You have a killer idea for a start-up that you are convinced will change the world. Maybe your dream organisation is a purely profit-driven business designed to meet a need no one else has addressed. Perhaps your idea is best pursued as a charitable organisation that seeks to serve those in need. Either way, you will face the same obstacle that every other entrepreneur faces: funding.

It is surprising how many people seek to start a brand-new business or charity without considering the financials. They may think about business loans in a cursory sense, but many don't stop to think through all the implications of funding a new start-up. It is not as simple as taking a few hundred pounds out of your bank account to buy a domain name and build a website.

New start-ups require enough funding to cover all the initial expenses involved with getting up and running. Rest assured that this list is rather long. It includes permits and licences, office equipment and supplies, office space, marketing, insurance, labour, and on and on. In some cases, start-ups require several years of funding if they expect to reach long-term viability.

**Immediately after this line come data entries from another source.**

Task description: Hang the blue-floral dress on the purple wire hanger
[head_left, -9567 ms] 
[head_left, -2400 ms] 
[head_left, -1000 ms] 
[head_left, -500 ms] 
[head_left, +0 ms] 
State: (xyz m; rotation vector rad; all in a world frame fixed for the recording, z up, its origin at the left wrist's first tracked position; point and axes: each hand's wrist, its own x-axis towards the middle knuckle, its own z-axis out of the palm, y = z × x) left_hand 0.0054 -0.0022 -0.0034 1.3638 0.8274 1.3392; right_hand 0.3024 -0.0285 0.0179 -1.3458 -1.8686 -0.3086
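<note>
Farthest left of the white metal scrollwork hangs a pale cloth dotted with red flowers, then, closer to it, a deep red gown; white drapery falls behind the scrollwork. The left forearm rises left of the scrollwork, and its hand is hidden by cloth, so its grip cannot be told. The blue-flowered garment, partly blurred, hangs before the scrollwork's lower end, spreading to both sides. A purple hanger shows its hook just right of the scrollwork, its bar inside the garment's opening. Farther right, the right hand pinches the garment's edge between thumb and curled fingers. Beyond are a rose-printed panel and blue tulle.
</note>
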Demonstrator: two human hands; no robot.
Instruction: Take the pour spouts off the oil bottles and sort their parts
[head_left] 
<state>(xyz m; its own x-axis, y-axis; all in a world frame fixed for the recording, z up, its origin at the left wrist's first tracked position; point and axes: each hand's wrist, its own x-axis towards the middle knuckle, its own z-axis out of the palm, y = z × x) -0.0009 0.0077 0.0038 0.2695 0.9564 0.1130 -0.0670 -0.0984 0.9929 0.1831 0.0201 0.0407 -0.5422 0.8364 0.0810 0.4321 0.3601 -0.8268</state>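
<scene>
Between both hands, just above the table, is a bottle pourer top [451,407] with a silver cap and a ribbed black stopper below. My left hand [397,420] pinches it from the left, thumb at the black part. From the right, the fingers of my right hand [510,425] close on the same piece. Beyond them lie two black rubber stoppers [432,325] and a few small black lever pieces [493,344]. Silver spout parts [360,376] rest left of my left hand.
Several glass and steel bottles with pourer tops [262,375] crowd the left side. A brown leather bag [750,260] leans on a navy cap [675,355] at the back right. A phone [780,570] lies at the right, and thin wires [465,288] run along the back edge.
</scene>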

So what is an entrepreneur to do? The best place to start is by looking at business loans. There are three ways to approach business loan funding, as explained below.

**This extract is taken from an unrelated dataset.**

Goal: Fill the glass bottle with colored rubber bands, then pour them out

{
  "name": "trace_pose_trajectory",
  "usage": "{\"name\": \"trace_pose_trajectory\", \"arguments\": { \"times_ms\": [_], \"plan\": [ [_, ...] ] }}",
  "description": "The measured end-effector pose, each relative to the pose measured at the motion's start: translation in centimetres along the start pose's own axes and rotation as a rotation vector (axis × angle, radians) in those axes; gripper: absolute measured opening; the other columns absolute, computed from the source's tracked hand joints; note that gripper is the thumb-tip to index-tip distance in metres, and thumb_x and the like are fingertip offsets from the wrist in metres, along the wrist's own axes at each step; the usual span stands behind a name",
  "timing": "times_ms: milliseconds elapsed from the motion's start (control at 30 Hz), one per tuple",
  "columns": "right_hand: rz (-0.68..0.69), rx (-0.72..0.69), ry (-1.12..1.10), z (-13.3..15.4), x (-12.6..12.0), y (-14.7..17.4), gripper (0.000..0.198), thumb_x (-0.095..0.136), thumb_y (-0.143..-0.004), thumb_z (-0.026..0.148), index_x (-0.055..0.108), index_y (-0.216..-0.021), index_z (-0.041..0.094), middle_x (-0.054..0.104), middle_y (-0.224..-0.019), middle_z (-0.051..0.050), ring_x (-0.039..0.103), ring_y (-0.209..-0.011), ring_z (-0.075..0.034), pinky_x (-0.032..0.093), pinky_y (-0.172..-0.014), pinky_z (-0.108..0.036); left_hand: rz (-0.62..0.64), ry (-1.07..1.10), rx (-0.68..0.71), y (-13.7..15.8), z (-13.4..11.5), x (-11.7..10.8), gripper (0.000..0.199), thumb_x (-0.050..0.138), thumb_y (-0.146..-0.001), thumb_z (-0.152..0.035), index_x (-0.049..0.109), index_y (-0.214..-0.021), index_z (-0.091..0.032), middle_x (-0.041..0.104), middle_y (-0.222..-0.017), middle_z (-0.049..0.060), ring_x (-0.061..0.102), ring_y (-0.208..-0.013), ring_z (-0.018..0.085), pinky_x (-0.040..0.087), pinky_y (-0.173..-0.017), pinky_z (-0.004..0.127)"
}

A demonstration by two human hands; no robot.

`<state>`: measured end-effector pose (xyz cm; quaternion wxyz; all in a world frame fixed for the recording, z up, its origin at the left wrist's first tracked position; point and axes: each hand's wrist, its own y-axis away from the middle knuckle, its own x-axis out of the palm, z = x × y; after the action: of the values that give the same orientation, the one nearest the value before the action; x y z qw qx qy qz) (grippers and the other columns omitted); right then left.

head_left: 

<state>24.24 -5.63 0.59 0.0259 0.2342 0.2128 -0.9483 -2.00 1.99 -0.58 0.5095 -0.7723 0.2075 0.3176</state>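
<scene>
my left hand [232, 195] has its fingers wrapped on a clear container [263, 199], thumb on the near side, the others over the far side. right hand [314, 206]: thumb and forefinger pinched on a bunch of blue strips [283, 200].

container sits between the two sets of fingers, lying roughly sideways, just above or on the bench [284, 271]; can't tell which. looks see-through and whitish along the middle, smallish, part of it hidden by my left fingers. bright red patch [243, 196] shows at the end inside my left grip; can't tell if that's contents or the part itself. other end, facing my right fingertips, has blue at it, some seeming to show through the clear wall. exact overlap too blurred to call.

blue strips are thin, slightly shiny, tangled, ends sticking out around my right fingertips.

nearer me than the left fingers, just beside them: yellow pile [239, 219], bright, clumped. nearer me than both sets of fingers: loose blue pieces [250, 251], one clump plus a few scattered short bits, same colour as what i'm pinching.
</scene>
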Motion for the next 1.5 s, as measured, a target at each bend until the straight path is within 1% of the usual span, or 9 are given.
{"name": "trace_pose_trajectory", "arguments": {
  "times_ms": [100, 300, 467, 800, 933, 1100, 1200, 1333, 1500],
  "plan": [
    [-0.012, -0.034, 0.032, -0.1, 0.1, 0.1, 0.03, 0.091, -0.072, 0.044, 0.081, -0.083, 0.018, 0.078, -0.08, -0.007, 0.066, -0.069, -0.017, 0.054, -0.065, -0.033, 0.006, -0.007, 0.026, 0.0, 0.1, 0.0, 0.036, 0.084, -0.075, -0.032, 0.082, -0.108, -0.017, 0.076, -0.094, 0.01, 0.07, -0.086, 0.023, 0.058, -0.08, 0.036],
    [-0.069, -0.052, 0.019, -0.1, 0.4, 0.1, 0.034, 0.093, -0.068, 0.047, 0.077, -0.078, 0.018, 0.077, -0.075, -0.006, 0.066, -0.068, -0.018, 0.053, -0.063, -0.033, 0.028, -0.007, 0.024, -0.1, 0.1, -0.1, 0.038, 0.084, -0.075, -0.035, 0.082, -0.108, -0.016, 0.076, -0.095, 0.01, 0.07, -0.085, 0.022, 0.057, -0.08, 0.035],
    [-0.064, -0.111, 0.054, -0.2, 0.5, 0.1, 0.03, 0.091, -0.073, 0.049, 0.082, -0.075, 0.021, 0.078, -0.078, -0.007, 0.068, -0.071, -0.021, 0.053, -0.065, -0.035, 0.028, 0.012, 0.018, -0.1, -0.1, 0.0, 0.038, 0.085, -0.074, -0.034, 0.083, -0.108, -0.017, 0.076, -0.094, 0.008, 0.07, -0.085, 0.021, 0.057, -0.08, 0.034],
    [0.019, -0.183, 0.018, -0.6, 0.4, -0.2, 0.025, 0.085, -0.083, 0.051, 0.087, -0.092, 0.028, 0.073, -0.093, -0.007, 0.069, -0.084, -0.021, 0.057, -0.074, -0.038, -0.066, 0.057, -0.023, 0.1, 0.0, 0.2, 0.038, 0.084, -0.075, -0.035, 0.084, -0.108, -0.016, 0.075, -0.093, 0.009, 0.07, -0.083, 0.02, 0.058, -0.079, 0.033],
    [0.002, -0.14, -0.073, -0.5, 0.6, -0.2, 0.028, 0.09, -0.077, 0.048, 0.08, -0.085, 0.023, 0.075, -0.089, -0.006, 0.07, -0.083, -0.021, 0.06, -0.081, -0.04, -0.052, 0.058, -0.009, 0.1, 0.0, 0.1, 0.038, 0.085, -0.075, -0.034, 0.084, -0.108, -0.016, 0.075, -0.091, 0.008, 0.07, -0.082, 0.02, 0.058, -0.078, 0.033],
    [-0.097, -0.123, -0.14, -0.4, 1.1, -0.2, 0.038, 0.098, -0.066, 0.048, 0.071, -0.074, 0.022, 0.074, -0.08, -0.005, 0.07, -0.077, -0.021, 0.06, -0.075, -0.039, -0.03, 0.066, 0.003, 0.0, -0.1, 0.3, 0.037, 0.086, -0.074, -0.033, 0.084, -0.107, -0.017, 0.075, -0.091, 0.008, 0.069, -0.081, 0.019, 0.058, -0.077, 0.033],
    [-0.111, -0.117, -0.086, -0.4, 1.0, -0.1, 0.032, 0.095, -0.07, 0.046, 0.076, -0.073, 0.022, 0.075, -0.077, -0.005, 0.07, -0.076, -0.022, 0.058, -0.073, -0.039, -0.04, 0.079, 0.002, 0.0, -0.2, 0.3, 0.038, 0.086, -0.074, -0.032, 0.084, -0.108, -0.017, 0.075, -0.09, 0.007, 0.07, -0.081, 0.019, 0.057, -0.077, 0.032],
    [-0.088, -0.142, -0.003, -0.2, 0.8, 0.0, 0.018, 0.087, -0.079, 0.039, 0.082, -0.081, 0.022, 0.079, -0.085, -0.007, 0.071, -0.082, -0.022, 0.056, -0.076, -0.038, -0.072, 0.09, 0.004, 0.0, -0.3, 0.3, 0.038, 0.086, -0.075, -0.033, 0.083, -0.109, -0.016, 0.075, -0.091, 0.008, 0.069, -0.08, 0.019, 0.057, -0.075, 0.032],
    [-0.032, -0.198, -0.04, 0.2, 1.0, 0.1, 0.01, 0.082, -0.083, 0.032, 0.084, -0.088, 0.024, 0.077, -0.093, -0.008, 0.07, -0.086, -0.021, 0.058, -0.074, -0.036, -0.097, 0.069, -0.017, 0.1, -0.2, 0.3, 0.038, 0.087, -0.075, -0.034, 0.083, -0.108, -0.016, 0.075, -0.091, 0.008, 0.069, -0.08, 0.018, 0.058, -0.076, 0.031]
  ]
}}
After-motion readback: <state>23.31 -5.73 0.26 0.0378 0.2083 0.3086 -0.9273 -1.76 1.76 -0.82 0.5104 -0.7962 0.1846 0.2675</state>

1. Banks and Building Societies

The first-place entrepreneurs tend to look is their local bank or building society. Both are apt to make business loans available to customers who have strong ideas, solid business plans, and good financial histories. But there are never any guarantees. A bank could make a loan for one customer then turn around and deny another without any rhyme or reason.

Business loans from banks and building societies can also be quite expensive. A lack of competition sees to that. Unfortunately, far too many entrepreneurs find they cannot obtain traditional bank financing to get their enterprises up and running. That leads them to the second option.

2. Privately Funded Business Loans

Being turned down by a bank or building society is not the end of the road. Entrepreneurs can look at privately funded business loans from independent financing companies. These sorts of companies rely exclusively on their own assets for lending. No outside cash is brought in. They are typically more open to new business ventures compared to banks and building societies, especially when those ventures offer good chances of success.

3. Peer-to-Peer Lending

Peer-to-peer (P2P) lending is comparatively new to the business loans scene. This sort of funding is somewhat unique in that it doesn't quite work like a bank but it's also not the same thing as angel investing or private equity. P2P lending is a scenario in which a number of investors have pooled their financial resources in order to make otherwise traditional loans to entrepreneurs, business owners, and even individuals.

P2P business loans tend to be easier to get than bank and building society loans. Interest rates and fees can be higher though because P2P platforms are taking a bigger risk with each loan made. A P2P arrangement is probably not the best bet for a charitable organisation or a business that needs long-term funding.

Other Funding Options

In the absence of business loans, there are still other options that entrepreneurs can look at. One of them is crowd funding. Another is asking family members, friends, and acquaintances to invest in the start-up. From time to time there are even government grants available for both businesses and charities.

Regardless of how the entrepreneur goes about it, his or her start-up is not going to get off the ground without adequate funding. That's the way it works. Entrepreneurs need to carefully consider the amount of funding they will need to keep things going until enough revenue comes in to maintain self-sufficiency. If business loans will cover it, fine. If not, other sources of funding have to be pursued.